## Your assignment
Return the complete listing without omission.

## Information provided

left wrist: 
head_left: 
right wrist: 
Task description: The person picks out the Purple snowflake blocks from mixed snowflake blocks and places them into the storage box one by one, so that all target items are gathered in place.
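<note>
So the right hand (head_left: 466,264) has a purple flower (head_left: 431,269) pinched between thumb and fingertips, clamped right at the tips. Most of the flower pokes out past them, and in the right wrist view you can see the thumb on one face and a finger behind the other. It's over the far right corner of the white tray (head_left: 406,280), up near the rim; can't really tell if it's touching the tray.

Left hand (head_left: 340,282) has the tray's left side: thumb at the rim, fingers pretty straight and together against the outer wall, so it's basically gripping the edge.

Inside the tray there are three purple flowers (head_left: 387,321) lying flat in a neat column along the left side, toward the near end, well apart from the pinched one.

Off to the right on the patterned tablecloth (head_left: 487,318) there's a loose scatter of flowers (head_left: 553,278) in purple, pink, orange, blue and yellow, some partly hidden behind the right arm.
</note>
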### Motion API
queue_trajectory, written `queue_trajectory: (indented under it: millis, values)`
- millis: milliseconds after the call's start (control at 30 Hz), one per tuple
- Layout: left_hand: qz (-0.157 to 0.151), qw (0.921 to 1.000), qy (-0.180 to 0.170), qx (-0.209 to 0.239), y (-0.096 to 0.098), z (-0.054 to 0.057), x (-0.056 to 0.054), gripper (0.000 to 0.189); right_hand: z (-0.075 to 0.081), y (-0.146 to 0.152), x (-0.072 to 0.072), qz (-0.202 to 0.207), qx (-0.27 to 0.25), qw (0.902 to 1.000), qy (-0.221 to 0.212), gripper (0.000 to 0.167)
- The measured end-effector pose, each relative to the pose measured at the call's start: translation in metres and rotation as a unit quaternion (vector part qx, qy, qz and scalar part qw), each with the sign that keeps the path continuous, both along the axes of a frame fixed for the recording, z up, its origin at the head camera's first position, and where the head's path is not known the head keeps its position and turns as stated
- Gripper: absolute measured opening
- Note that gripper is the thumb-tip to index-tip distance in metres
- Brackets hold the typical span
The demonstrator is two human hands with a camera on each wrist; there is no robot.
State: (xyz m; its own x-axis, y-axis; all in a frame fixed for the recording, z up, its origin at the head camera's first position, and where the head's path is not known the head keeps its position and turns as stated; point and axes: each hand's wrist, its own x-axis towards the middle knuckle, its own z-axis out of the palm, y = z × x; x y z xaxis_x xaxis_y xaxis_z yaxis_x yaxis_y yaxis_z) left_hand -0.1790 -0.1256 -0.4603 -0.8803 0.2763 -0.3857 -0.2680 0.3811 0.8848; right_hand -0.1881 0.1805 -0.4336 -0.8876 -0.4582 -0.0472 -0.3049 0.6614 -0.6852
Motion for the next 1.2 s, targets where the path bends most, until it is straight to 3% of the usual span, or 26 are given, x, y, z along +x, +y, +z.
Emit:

## Output of the task
left wrist: 
head_left: 
right wrist: 
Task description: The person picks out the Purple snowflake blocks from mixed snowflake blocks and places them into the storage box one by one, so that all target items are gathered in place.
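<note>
So the right hand (head_left: 466,264) has a purple flower (head_left: 431,269) pinched between thumb and fingertips, clamped right at the tips. Most of the flower pokes out past them, and in the right wrist view you can see the thumb on one face and a finger behind the other. It's over the far right corner of the white tray (head_left: 406,280), up near the rim; can't really tell if it's touching the tray.

Left hand (head_left: 340,282) has the tray's left side: thumb at the rim, fingers pretty straight and together against the outer wall, so it's basically gripping the edge.

Inside the tray there are three purple flowers (head_left: 387,321) lying flat in a neat column along the left side, toward the near end, well apart from the pinched one.

Off to the right on the patterned tablecloth (head_left: 487,318) there's a loose scatter of flowers (head_left: 553,278) in purple, pink, orange, blue and yellow, some partly hidden behind the right arm.
</note>
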### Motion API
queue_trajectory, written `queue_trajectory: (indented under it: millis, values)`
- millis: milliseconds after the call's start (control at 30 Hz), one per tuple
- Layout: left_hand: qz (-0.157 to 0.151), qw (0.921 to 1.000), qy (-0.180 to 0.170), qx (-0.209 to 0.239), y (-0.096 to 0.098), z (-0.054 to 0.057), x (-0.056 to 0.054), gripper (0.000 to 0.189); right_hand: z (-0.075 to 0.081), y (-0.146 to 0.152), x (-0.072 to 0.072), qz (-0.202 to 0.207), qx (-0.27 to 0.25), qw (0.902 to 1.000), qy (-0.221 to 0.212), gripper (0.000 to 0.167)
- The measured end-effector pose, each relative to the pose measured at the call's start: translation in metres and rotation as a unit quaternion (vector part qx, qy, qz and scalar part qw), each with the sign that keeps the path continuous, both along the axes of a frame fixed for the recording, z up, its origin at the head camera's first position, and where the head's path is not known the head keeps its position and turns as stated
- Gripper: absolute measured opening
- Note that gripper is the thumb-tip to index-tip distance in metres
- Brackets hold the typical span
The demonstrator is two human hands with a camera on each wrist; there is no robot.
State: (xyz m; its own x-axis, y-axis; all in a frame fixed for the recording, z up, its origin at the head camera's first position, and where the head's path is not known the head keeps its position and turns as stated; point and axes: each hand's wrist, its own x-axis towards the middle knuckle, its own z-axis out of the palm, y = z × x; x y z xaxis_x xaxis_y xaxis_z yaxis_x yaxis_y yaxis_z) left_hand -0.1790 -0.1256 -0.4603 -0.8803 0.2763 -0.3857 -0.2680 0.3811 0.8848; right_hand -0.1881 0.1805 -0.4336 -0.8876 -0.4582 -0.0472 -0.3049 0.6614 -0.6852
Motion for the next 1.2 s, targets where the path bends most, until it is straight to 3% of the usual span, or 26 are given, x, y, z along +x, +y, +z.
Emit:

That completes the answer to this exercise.